La perrita huérfana.

     El vecino Javier García había fallecido de repente a los 72 años y, en cuanto sor Consuelo se enteró, fue rauda a su casa. Siempre se necesitan manos para preparar el entierro y poner las cosas en orden, máxime porque García vivía solo.

     Aunque no solo del todo, pues sor Consuelo, las vecinas y los de la funeraria encontraron a una perrita loba gimiendo al lado del cuerpo de su dueño. Se llamaba Luna, según la etiqueta que llevaba al cuello. Y mientras los de la funeraria organizaban y las vecinas lo controlaban todo, sor Consuelo encontró en el aparador los papeles de Luna: tenía cinco años y pico, estaba vacunada y sana. Pero ahora se había quedado huérfana.

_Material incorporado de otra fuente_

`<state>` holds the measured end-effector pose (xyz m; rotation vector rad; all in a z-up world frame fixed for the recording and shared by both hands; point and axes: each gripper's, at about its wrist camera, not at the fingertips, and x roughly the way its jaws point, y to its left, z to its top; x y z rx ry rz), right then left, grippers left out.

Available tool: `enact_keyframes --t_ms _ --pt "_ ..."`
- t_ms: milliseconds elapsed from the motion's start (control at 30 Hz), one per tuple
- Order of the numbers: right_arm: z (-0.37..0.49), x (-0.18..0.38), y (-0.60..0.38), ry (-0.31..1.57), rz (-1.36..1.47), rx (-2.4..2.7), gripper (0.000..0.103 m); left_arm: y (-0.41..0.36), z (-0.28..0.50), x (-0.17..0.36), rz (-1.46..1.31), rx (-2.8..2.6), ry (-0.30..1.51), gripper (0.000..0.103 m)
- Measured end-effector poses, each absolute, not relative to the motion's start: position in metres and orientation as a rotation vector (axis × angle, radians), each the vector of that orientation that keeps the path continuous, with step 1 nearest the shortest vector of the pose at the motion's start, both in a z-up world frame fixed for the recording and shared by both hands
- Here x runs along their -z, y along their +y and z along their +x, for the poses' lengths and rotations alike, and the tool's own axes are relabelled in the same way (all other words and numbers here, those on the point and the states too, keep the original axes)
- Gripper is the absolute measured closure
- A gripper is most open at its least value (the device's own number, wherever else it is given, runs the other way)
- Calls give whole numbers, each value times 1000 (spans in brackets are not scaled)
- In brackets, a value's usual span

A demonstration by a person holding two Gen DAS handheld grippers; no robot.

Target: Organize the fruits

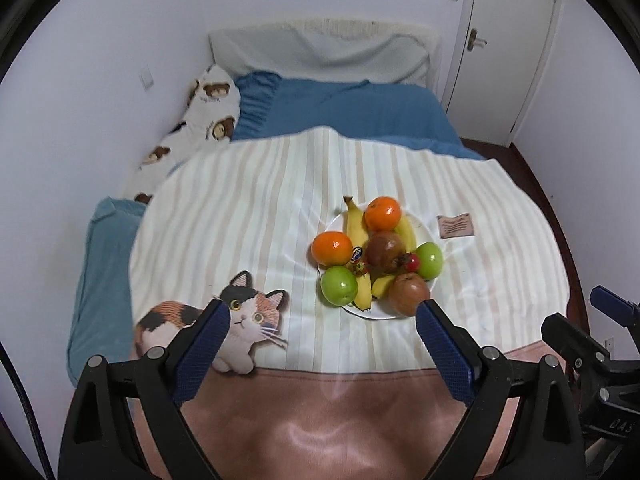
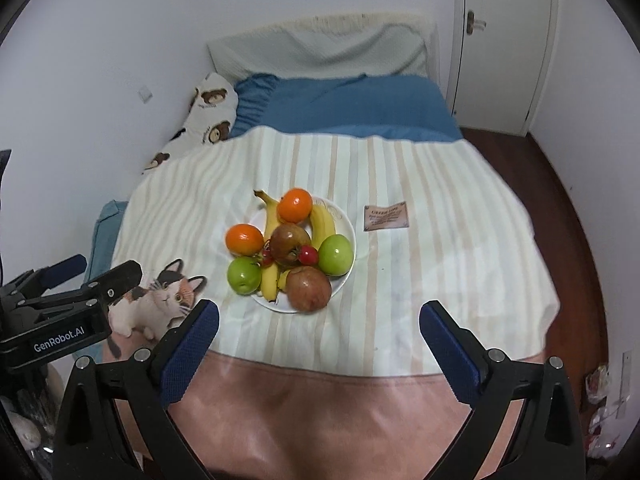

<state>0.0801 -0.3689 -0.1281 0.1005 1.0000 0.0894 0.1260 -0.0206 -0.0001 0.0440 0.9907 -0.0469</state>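
Hovering: left tongs [image 1: 322, 312] and right tongs [image 2: 319, 312] both above the near end of the bed [image 1: 352, 116], fingers spread wide, nothing between them.
Plate [image 2: 347, 224]: white, on the striped blanket [image 2: 440, 280], ahead of both tongs.
Fruit: two oranges [image 2: 295, 205] at the far and left side, two green apples [image 2: 336, 254] left and right, bananas [image 2: 323, 220] underneath, a brownish pomegranate [image 2: 309, 288] at the near rim (a second one sits at the centre).
Blanket print: calico cat [image 1: 240, 324], left of the plate.
Patch: brown label [image 2: 386, 217], right of the plate.
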Motion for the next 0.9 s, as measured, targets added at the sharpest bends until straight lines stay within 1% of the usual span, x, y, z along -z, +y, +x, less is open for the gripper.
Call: enact_keyframes --t_ms 167,467,900 --pt "43 93 -369 956 104 -104 1 -24 95 -30 44 53 959 8" --pt "-3 46 -371 898 110 -92 0 -28 52 -54 37 44 974 8" --pt "-24 27 -376 883 85 -89 0 -31 22 -74 55 15 932 8"
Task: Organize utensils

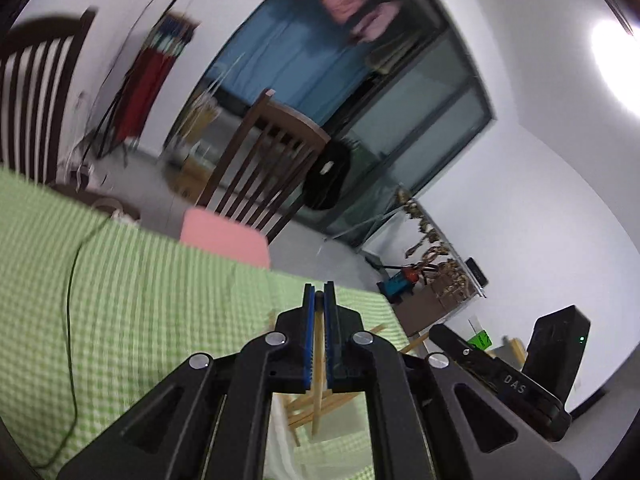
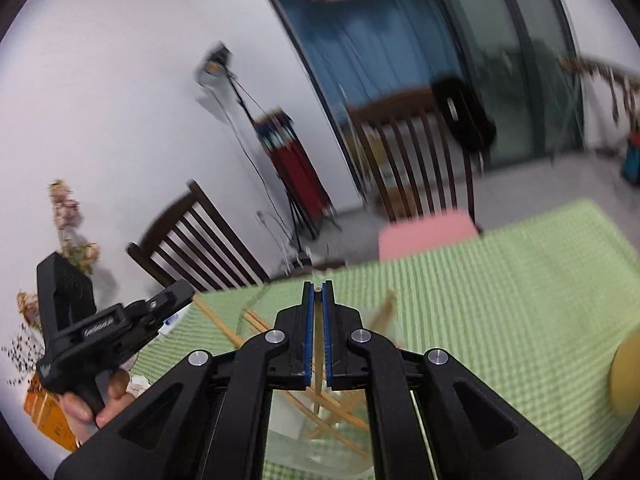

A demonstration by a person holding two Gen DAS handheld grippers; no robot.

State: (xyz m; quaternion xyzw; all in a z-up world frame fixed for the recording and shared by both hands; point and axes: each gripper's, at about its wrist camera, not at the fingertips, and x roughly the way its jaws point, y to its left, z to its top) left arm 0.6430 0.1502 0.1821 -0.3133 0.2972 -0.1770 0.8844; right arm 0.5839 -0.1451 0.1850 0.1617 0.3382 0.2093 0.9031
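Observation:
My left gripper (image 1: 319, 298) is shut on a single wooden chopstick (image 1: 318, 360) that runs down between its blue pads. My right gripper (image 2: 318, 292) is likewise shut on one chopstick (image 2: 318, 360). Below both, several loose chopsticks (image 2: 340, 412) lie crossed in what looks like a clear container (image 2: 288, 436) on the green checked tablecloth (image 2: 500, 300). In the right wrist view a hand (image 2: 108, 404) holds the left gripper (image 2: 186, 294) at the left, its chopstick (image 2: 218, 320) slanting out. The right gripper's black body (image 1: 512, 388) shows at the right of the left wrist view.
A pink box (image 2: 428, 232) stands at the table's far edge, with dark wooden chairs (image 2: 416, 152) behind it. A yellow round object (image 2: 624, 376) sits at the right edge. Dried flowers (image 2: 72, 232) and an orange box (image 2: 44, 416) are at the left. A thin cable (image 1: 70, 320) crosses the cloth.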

     Los de la funeraria vistieron el cuerpo de gala y trajeron la caja. Las vecinas se quedaron para el velatorio. A sor Consuelo no le importó que le pidieran que se hiciera cargo de la perrita, pues quizá había visto ya demasiados entierros y le apetecía tomar el aire.

     Al principio Luna no quería salir de la casa y separarse de su dueño. Era una perrita muy buena y fiel. Pero las cosas son como son y, un rato después, sor Consuelo paseaba con Luna camino del convento María Auxiliadora.

     Sor Amparo, la severa madre superiora, lo aceptó a regañadientes. Sor Consuelo cuidó a Luna como a una princesa en el patio del convento, hasta que le encontró una buena familia de Albera, con niños, que la adoptaron y la colmaron de atenciones en el futuro.